DM1, a form of muscular dystrophy, is caused by mutations in the DMPK gene that lead to an abnormally long messenger RNA (mRNA) — the intermediary molecule that carries instructions from a gene to make a protein. Such long mRNA segments form toxic clumps in cells, primary muscle cells, ultimately driving DM1 progression. The disease is marked primarily by progressive muscle weakness and muscles unable to relax after a contraction (myotonia).
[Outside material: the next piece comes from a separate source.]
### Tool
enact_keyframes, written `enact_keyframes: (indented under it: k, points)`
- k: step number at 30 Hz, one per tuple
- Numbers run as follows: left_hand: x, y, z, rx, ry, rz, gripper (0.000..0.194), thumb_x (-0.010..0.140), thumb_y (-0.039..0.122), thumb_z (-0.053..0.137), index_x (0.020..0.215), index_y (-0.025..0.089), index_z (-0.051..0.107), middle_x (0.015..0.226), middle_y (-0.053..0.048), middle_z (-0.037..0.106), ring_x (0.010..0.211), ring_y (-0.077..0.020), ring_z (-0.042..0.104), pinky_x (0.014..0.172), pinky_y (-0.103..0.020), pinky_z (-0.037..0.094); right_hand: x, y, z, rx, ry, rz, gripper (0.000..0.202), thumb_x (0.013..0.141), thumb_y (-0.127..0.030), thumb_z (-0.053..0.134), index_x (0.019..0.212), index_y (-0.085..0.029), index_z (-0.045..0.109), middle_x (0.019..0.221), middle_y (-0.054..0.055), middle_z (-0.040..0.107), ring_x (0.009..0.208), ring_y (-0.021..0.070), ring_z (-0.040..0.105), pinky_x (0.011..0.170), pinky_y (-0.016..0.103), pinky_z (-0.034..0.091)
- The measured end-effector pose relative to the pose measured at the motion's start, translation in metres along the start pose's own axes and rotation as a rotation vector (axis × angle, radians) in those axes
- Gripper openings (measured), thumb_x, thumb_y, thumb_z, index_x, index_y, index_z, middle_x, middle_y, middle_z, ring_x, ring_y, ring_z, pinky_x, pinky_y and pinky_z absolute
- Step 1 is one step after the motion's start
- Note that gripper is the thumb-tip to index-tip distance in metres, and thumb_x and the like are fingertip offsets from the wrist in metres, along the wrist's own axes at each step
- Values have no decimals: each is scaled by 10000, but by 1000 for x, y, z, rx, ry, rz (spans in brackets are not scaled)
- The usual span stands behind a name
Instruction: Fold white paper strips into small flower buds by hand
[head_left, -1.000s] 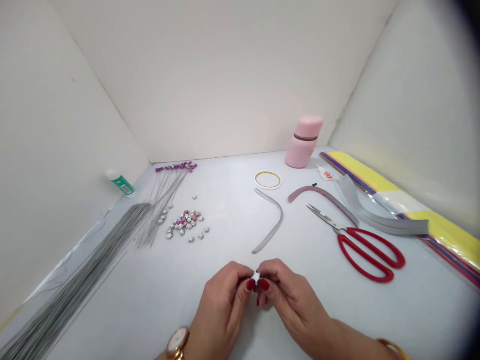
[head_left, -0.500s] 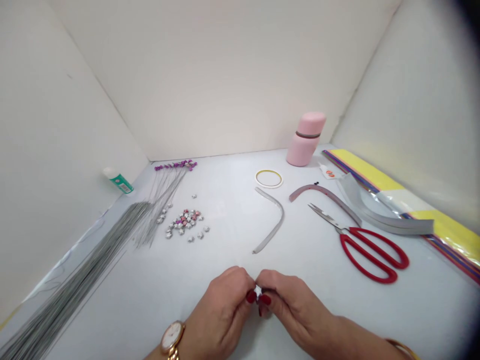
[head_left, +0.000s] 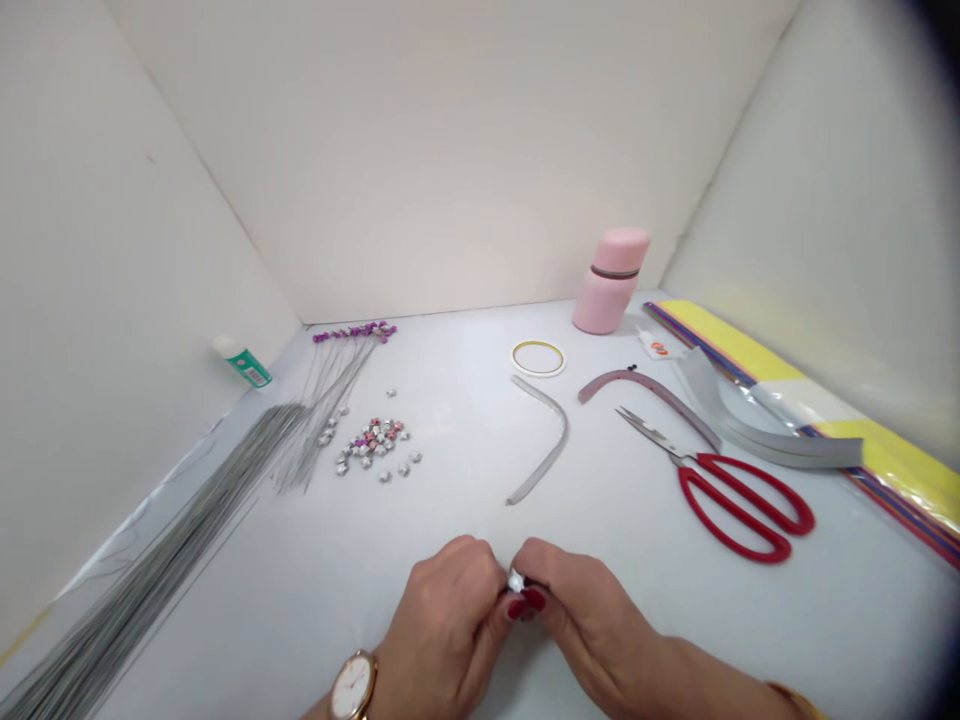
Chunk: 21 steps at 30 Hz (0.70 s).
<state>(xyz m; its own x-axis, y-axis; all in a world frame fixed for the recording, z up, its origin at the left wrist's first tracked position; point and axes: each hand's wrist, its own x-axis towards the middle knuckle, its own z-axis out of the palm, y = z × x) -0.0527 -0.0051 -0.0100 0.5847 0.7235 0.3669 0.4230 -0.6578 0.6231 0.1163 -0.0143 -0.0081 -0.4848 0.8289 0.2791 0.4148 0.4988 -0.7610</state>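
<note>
A small silvery paper star (head_left: 516, 581) is pinched between the fingertips of both hands, near the front of the table. My left hand (head_left: 454, 620), with a watch at its wrist, is closed on the star's left side. From the right, my right hand (head_left: 585, 610) is closed on it too, thumb and index finger pressed together. The fingers cover most of the star. Beyond the hands lies a curved, pale grey paper strip (head_left: 551, 455). Several finished silver and pinkish stars (head_left: 379, 440) are gathered in a loose pile to the left.
Long grey wires (head_left: 180, 530) run along the left, beside purple-tipped stems (head_left: 356, 332) and a glue bottle (head_left: 244, 362). Red-handled scissors (head_left: 739, 500), a tape roll (head_left: 538, 358), a mauve strip (head_left: 652, 385), grey strips (head_left: 780, 445), a pink flask (head_left: 611, 280) and yellow packets (head_left: 720, 335) lie ahead and right.
The fingertips have shifted slightly around the star, and the left thumb has moved a little right and down, closer to the right thumb. More of the star's top shows now.
</note>
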Motion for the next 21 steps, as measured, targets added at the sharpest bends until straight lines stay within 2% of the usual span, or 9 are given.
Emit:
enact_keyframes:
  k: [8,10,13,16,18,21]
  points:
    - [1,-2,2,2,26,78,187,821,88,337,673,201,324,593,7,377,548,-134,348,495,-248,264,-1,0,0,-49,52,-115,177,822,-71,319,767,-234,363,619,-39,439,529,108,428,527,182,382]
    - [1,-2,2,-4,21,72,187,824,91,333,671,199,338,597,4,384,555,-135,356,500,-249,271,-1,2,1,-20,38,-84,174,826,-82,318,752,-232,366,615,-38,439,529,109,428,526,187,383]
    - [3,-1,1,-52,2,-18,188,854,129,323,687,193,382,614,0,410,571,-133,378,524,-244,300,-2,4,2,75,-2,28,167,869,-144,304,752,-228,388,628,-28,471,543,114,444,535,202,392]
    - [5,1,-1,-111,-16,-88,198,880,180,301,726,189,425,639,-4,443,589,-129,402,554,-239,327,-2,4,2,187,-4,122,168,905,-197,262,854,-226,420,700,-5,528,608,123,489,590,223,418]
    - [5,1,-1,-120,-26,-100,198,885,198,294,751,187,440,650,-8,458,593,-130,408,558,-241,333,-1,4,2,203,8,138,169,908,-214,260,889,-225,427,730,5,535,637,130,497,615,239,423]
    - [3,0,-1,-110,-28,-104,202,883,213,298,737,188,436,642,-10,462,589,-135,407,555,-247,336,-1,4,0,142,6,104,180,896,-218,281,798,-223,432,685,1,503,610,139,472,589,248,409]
DYNE-101 consists of an antisense oligonucleotide (ASO)-antibody conjugate that works to target and reduce the toxic build-up of DMPK mRNA in muscle cells. ASOs are lab-made molecules designed to be complementary to a specific region in the premature mRNA, altering the mature mRNA and the resulting protein. To help gain access to muscle cells, the ASO is attached to an antibody that binds to a muscle cell receptor.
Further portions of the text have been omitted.